Publication: Journal of Comparative Effectiveness Research, November 2013
Although researchers and health care providers widely recognize that individuals with stage IV prostate cancer react differently to treatments, the factors that impact treatment outcomes, including biological factors such as race, age, or co-morbidities, and nonbiological factors such as geography, diet or social issues, are not well understood or studied.
As the study authors explained, “individual treatment effects can make it challenging for the patient and the provider to select appropriate patient-centered treatments that provide maximum clinical benefit to specific patients and subgroups.”
The study authors conducted a systematic literature review, focusing on articles that examined the treatment-related impact of individual treatment effects on survival, adverse events or health-related quality of life in stage IV prostate cancer patients. They chose to study stage IV prostate cancer because these patients experience varying outcomes and side effects from similar treatment approaches. The authors found that “factors related to the clinical signs/symptoms, laboratory tests and disease severity have been extensively studied,” but “few articles studied the role of nonbiologic factors in treatment outcomes.”
The Journal of Comparative Effectiveness Research article included several key findings related not only to prostate cancer treatment, but also to broader treatment, coverage and reimbursement decisions:
- The review of existing literature demonstrated that there is a need for more well-defined studies that evaluate the role of individual patient differences in specific disease outcomes.

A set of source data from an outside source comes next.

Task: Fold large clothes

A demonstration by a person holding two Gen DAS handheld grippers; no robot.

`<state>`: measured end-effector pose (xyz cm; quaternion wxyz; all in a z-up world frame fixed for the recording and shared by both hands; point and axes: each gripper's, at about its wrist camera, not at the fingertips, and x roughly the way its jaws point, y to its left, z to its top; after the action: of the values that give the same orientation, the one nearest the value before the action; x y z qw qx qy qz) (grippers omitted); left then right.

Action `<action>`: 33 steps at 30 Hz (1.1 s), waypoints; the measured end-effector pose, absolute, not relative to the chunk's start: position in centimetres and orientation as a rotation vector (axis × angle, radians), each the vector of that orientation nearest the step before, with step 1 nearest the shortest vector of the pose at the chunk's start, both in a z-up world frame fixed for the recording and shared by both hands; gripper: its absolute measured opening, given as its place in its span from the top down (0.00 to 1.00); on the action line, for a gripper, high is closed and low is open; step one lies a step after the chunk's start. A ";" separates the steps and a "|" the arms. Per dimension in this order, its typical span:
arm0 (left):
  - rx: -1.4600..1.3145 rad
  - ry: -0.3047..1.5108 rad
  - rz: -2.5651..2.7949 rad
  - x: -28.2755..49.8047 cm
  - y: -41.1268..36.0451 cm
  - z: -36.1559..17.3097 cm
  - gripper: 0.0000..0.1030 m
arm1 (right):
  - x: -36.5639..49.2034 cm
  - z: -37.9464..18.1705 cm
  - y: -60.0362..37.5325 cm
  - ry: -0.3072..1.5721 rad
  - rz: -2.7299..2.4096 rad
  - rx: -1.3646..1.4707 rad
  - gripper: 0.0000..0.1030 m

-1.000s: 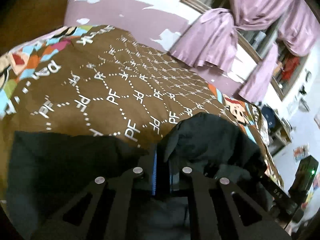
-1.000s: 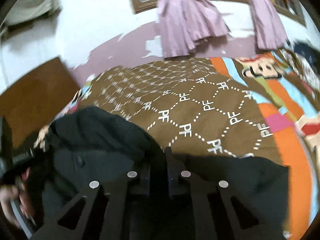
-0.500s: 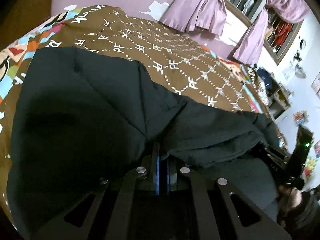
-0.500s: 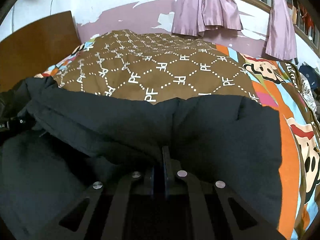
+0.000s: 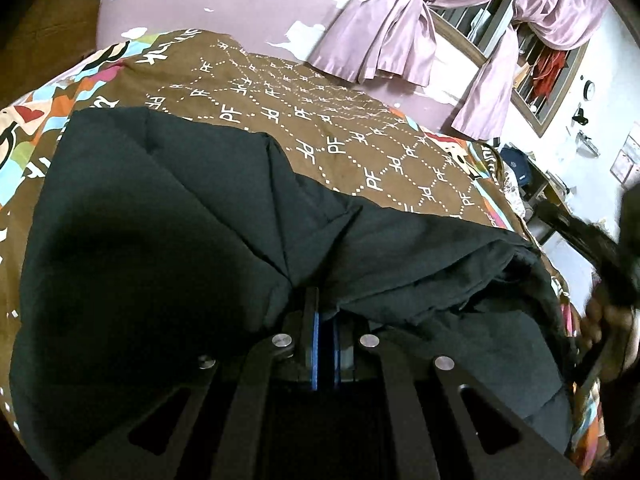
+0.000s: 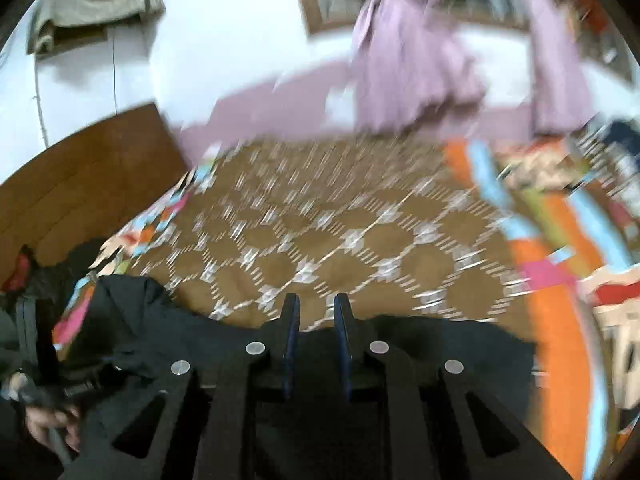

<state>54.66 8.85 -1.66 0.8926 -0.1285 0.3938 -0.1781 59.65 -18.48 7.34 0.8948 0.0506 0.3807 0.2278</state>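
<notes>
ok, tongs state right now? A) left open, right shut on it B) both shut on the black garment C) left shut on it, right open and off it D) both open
C: the left tongs are pinched shut on a fold of the black garment, while the right tongs show a clear gap with only the bedspread visible between the fingers.

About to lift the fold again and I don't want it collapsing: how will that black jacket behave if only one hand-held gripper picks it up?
The black jacket will probably flop: it already creases and sags around the shut left hand-held gripper. Its puffy folds suggest bulk without much weight. The open right hand-held gripper holds nothing, so that side likely drapes onto the bedspread.
</notes>
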 end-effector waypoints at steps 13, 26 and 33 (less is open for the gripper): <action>-0.104 0.643 -0.511 52.5 3.7 4.8 0.94 | 57.8 0.4 -17.1 1.041 0.663 0.002 0.87; 0.125 1.057 -0.412 59.1 -1.4 -3.9 0.98 | 58.7 -3.8 -15.7 1.137 0.582 -0.165 0.91; 0.067 0.970 -0.422 57.0 0.3 -4.4 0.98 | 56.3 -2.3 -16.3 0.985 0.582 -0.154 0.87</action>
<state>57.03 0.32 -4.39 0.8628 0.0320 0.4626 -0.2012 56.30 -16.30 -2.30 0.8380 -0.0730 0.4654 0.2753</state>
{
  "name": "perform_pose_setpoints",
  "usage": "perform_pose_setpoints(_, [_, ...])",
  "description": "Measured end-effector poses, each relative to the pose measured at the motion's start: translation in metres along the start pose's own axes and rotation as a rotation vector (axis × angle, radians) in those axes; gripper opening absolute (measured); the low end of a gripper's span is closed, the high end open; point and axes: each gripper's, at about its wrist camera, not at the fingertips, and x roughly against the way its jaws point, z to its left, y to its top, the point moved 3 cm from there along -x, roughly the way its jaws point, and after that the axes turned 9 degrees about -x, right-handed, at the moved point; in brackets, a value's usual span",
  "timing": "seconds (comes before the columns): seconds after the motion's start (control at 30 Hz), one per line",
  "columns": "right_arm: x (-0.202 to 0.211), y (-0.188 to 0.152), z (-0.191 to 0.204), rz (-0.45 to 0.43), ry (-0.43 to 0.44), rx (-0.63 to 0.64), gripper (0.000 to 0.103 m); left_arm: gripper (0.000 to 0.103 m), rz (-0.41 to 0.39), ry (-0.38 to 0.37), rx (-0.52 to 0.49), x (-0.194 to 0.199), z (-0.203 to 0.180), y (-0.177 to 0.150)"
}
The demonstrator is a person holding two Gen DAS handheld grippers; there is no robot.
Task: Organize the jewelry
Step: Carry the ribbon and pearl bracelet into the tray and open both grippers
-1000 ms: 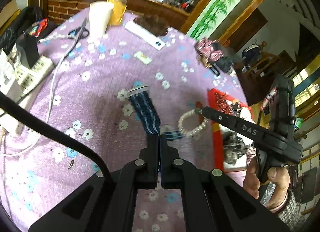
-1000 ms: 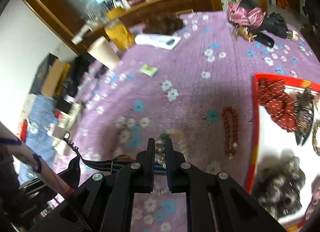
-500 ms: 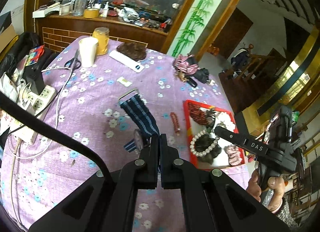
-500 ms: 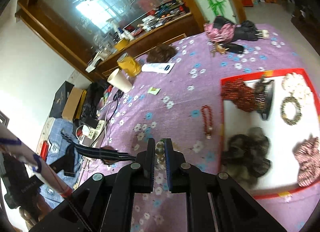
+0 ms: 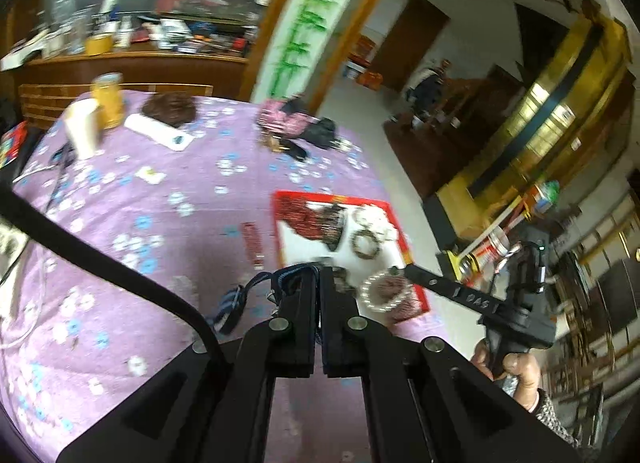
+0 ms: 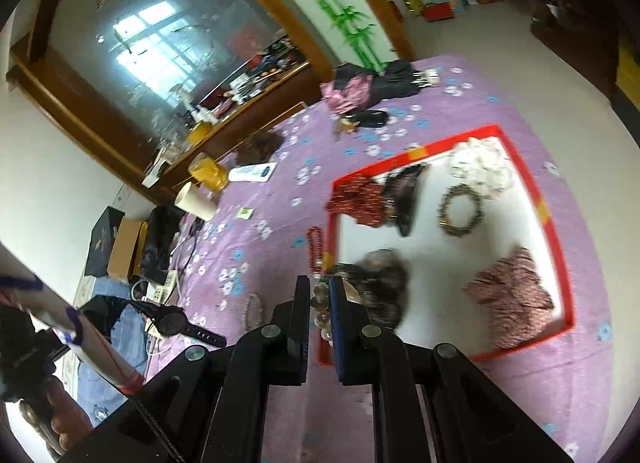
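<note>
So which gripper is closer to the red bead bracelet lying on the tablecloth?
Left, though not by much. The left gripper hangs just beside the red bead bracelet; the right gripper is over the red-rimmed tray.

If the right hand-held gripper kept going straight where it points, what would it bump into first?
Probably the dark fuzzy hair tie at the near corner of the red-rimmed tray, just past the right hand-held gripper, which holds a bead bracelet. Depth is hard to judge.

A table [image 6: 460, 403] under a purple flowered cloth carries a red-rimmed tray [image 6: 554, 223] (white inside). Beside the tray lies a red bead bracelet [image 6: 315, 241]. Farther back stand a paper cup [image 6: 196, 201] and a yellow jar [image 6: 208, 174].
</note>
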Motion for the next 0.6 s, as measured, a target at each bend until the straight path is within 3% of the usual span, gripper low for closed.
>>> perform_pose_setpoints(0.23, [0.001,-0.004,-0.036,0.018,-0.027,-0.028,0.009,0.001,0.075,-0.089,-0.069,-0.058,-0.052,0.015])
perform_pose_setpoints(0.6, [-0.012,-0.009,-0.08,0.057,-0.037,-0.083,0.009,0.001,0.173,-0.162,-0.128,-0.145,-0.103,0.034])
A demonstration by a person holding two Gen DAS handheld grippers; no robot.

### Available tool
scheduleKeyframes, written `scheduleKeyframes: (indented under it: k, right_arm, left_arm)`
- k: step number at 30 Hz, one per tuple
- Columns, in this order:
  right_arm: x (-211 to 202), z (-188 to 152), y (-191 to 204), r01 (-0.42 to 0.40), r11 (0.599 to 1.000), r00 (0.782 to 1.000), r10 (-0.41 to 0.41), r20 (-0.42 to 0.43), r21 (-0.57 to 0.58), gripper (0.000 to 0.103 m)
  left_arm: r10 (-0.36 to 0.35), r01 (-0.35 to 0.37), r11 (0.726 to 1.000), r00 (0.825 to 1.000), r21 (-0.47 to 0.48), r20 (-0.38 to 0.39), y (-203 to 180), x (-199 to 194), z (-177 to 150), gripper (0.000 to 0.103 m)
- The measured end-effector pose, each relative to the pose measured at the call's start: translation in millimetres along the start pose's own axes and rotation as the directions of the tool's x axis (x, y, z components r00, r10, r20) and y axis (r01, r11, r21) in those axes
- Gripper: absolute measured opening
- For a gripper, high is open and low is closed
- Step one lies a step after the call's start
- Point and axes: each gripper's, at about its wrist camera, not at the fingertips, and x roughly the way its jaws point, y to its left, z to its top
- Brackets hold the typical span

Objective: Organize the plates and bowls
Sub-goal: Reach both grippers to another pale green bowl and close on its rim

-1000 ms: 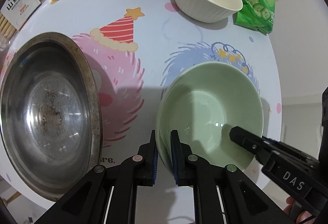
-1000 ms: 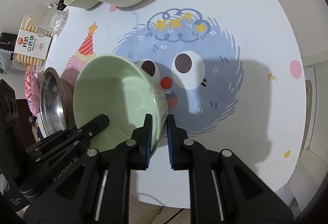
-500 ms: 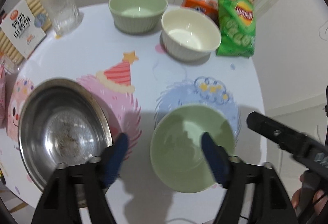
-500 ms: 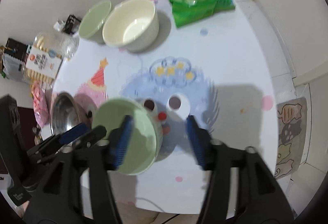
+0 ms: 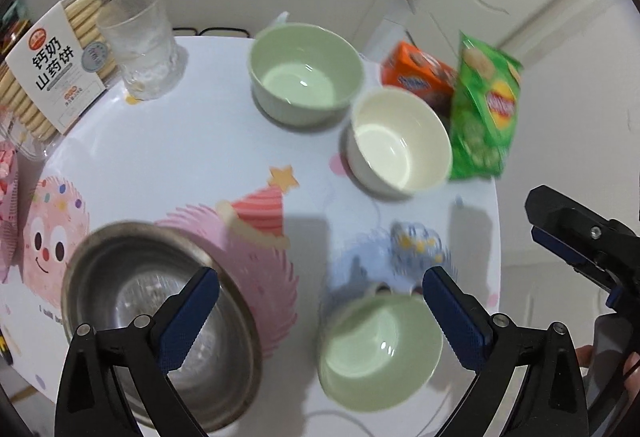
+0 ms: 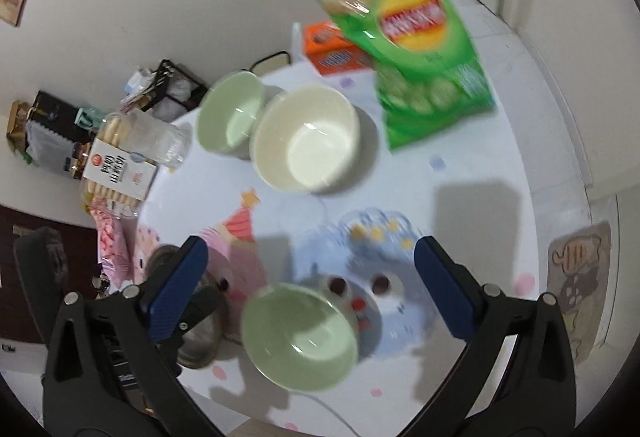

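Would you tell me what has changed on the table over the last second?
Both grippers let go of the near green bowl: the left gripper and right gripper have just been opening, jaws now wide, and pulled up and back. The bowl sits upright on the table. The steel basin and far bowls stayed put.

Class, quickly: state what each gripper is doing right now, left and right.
Left gripper: jaws just opened wide, holding nothing; green bowl sits free below.
Right gripper: likewise just opened, empty.

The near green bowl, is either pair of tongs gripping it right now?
No. The near green bowl sits free on the table, with the left tongs and right tongs spread wide above it.
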Motion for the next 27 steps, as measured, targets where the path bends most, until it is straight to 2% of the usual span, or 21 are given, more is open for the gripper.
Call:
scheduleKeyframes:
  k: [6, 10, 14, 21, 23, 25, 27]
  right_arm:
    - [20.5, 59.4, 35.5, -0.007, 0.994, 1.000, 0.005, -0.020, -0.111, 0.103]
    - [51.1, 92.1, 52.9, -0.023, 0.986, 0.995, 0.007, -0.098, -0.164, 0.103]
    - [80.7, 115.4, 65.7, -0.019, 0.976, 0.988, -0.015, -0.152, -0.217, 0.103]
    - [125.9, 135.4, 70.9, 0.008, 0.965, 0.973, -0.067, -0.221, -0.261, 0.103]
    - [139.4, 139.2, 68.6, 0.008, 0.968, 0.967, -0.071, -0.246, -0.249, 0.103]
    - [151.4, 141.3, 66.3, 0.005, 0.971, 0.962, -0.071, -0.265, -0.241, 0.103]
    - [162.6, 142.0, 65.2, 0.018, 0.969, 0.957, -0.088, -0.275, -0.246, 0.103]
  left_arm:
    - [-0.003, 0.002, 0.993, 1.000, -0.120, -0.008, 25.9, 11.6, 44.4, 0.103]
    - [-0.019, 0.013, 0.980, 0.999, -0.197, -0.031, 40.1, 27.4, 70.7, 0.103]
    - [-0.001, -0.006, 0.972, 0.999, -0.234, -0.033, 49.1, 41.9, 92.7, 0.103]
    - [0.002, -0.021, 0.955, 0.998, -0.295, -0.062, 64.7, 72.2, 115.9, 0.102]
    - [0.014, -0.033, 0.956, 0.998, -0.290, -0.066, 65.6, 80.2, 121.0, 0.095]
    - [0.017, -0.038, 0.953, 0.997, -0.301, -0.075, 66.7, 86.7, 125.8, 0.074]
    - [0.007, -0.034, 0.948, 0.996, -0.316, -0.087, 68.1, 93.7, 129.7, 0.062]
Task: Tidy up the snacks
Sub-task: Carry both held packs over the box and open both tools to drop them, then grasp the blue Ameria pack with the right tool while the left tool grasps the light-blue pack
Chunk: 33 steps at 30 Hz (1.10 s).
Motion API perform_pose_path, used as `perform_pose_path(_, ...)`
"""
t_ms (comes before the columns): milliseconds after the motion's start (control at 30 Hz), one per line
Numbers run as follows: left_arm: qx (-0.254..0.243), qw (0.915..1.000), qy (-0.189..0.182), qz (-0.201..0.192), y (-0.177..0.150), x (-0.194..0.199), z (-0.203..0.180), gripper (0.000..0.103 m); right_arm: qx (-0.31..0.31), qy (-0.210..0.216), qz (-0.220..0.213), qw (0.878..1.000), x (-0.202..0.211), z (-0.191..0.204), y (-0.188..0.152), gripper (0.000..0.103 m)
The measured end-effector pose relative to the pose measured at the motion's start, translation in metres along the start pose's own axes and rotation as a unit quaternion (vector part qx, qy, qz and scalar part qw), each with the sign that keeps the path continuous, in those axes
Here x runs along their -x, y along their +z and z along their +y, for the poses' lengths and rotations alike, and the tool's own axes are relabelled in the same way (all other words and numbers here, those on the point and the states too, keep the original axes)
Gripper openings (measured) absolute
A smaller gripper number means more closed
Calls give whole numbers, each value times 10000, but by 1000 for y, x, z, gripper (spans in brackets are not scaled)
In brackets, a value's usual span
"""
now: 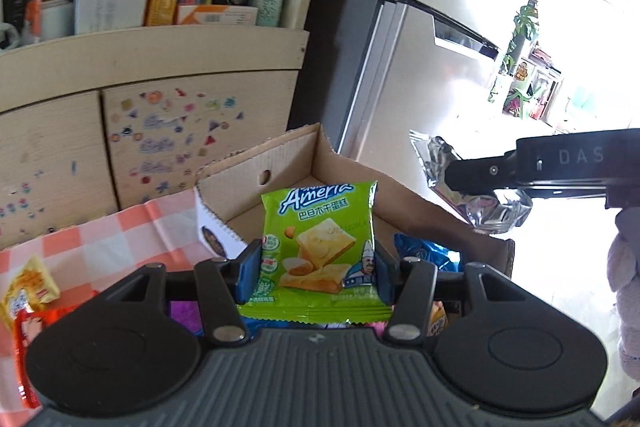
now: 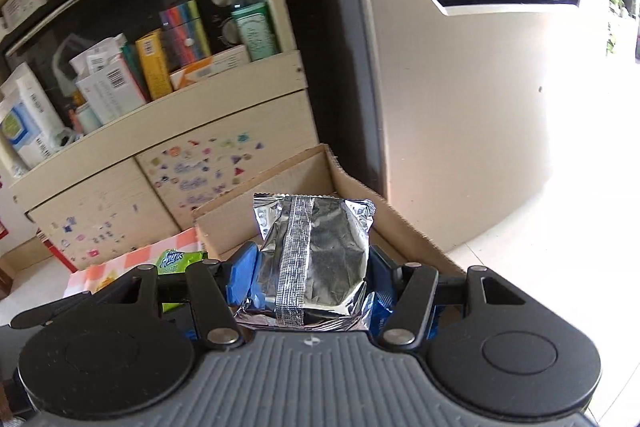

- The study also highlights the many challenges faced by health care decision-makers because of the lack of evidence regarding individual treatment effects. To address these challenges, the study authors suggest that individual treatment effects should be taken into account:
- by physicians, when applying treatment decisions to diverse populations;
- by researchers, when designing clinical trials and interpreting the results;
- by regulatory bodies that approve drugs and might not recognize the positive or negative effects on specific populations; and
- by payers, to ensure that a wide range of treatment options are available to patients, especially for conditions with diverse treatment effects.